◆ **Assignment**
Lines in the entries below where the word "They" shows up should each be copied.

**** Dataset

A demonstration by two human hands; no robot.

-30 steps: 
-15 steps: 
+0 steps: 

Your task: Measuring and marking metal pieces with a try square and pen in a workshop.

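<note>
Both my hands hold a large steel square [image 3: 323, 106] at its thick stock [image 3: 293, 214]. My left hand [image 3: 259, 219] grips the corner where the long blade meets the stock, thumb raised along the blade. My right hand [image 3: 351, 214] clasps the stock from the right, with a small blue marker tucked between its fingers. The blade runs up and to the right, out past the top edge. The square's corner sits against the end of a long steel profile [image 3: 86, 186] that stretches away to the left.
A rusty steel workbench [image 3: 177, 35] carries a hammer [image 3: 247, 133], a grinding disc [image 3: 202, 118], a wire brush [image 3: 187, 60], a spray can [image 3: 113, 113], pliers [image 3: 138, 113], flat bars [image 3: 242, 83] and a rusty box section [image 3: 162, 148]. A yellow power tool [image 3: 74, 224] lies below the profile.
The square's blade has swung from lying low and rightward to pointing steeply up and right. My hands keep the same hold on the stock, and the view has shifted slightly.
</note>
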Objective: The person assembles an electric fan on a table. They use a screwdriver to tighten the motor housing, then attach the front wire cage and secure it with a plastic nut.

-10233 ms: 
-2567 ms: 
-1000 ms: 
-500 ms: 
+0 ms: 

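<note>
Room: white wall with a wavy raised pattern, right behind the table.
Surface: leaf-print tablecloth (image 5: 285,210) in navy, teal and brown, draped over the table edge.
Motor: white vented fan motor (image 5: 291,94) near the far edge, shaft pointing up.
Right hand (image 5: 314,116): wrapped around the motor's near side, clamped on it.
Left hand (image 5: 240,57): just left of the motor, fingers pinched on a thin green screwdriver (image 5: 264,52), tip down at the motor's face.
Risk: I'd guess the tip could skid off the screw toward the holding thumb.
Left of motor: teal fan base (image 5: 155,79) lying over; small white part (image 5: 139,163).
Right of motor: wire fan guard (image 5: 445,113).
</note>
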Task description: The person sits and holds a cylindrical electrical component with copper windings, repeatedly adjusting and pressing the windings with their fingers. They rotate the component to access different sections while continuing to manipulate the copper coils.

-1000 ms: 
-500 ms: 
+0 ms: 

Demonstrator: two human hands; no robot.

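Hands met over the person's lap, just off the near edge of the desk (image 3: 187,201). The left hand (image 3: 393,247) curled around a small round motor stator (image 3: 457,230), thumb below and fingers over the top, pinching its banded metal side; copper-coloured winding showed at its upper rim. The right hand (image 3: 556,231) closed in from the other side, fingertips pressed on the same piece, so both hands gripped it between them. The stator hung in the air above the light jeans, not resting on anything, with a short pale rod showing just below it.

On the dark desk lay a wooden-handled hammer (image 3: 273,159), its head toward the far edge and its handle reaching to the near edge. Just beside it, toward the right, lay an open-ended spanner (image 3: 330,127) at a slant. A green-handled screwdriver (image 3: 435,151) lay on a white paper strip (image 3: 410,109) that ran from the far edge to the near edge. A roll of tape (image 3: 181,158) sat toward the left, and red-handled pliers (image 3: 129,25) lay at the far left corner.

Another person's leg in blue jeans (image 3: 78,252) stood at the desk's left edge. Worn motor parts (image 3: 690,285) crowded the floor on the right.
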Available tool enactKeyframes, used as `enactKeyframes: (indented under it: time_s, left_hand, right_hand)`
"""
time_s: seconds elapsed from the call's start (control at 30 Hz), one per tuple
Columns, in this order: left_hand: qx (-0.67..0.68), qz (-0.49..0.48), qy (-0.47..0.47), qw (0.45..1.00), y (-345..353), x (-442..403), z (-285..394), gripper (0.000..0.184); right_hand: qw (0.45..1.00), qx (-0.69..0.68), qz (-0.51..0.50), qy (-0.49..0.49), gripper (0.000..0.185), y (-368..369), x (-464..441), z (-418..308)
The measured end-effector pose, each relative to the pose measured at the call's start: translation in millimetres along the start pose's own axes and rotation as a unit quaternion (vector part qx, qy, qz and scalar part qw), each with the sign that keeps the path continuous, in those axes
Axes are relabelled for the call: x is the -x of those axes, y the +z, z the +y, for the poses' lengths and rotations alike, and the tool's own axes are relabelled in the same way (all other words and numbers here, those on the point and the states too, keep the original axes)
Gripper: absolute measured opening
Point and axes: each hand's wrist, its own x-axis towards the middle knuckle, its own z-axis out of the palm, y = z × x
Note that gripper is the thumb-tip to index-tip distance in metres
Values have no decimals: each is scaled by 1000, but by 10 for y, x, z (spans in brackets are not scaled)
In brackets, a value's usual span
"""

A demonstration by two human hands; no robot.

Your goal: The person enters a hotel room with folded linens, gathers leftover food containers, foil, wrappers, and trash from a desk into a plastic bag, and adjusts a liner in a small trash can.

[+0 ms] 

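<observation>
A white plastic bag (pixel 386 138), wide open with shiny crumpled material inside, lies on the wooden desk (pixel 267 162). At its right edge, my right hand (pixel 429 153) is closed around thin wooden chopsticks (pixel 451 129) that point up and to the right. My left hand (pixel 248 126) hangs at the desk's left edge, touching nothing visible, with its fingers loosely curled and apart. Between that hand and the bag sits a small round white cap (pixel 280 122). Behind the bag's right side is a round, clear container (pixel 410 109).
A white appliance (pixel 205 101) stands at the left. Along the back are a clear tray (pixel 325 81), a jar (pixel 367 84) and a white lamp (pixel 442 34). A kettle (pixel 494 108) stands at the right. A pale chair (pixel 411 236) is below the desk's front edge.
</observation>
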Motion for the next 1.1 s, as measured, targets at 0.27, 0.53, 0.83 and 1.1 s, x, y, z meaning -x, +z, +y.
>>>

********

◆ **Reply to the task**
Objective: The person assembles an electric fan on a table. They use a screwdriver to tighten the motor housing, then attach the front wire cage and secure it with a plastic nut.
Task description: The person sits and holds a cylindrical electrical component with copper windings, repeatedly adjusting and pressing the windings with their fingers. They rotate the component to access different sections while continuing to manipulate the copper coils.

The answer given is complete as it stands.